### Exercise
Verbatim copy without images: return all of the data as it stands.

### Data segment
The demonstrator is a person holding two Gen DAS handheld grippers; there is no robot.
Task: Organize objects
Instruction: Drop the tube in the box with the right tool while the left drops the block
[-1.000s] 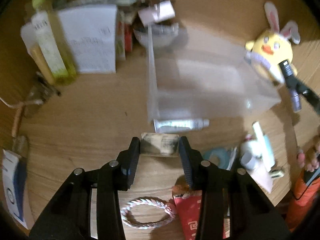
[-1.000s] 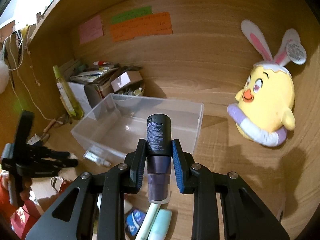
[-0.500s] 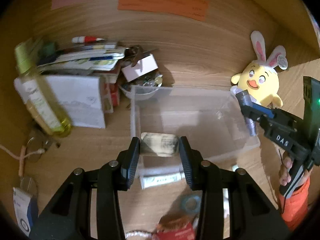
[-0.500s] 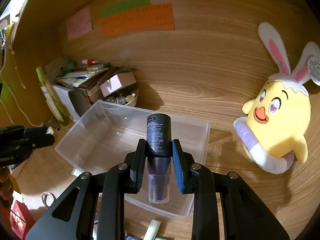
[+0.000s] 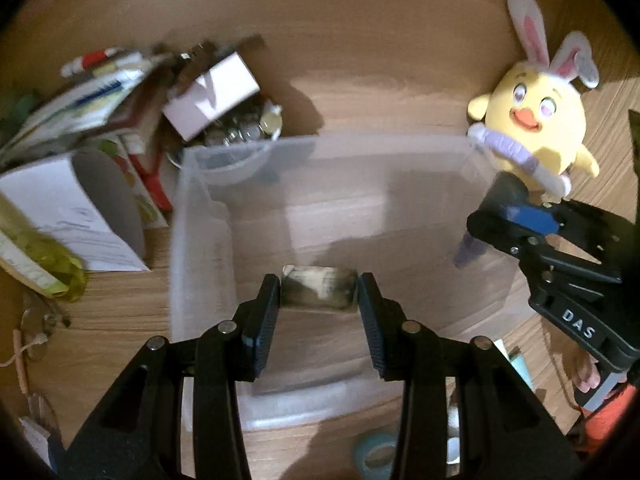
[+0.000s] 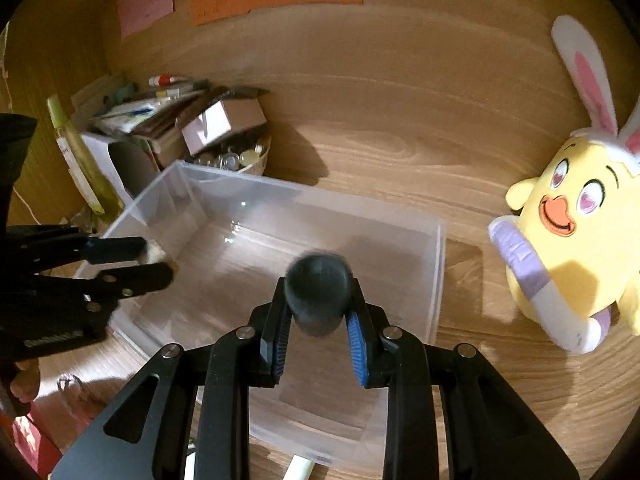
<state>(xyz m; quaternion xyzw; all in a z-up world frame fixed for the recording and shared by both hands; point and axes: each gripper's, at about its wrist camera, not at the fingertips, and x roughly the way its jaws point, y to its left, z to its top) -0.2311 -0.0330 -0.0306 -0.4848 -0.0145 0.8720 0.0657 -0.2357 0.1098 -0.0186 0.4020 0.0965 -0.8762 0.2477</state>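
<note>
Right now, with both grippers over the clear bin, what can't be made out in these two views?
- Label on the dark bottle: right wrist view, motion blur, seen cap-first.
- What the small flat packet is: left wrist view, blurred print, ends covered by the fingers.
- Contents of the bowl: both views, too small, partly behind the pink-faced box.
- Clear bin near wall: both views, hidden behind gripper arms.

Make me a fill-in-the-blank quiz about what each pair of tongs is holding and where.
1. Both tongs hover over the clear plastic ____.
2. The right tongs grip a dark ____ with a rounded black cap.
3. The plush chick wears pink and white ____ ears.
4. The left tongs pinch a small, flat packet above the bin's ____ side.

Missing: bin; bottle; bunny; left
</note>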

### Exercise response
The demonstrator is a person holding two Gen DAS handheld grippers; there is no robot.
Task: Organize objects
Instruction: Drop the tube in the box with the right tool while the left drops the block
[-1.000s] 
[-1.000s] 
[-0.500s] 
[-0.500s] 
[+0.000s] 
[+0.000s] 
<state>(xyz m; quaternion xyzw; all in a z-up world frame fixed for the recording and shared by both hands; point and axes: each gripper's, at about its wrist camera, not at the fingertips, and x roughly the way its jaws point, y to its left, z to its top) -0.2311 -0.0330 -0.0306 -0.4848 -0.0145 0.8720 0.0657 -0.2357 0.1098 -0.0186 0.4020 0.0965 -0.8762 0.2477</state>
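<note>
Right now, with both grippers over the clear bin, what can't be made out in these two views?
- Label on the dark bottle: right wrist view, motion blur, seen cap-first.
- What the small flat packet is: left wrist view, blurred print, ends covered by the fingers.
- Contents of the bowl: both views, too small, partly behind the pink-faced box.
- Clear bin near wall: both views, hidden behind gripper arms.

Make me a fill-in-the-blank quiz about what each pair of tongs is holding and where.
1. Both tongs hover over the clear plastic ____.
2. The right tongs grip a dark ____ with a rounded black cap.
3. The plush chick wears pink and white ____ ears.
4. The left tongs pinch a small, flat packet above the bin's ____ side.

Missing: bin; bottle; bunny; left
</note>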

The answer to this exercise is complete.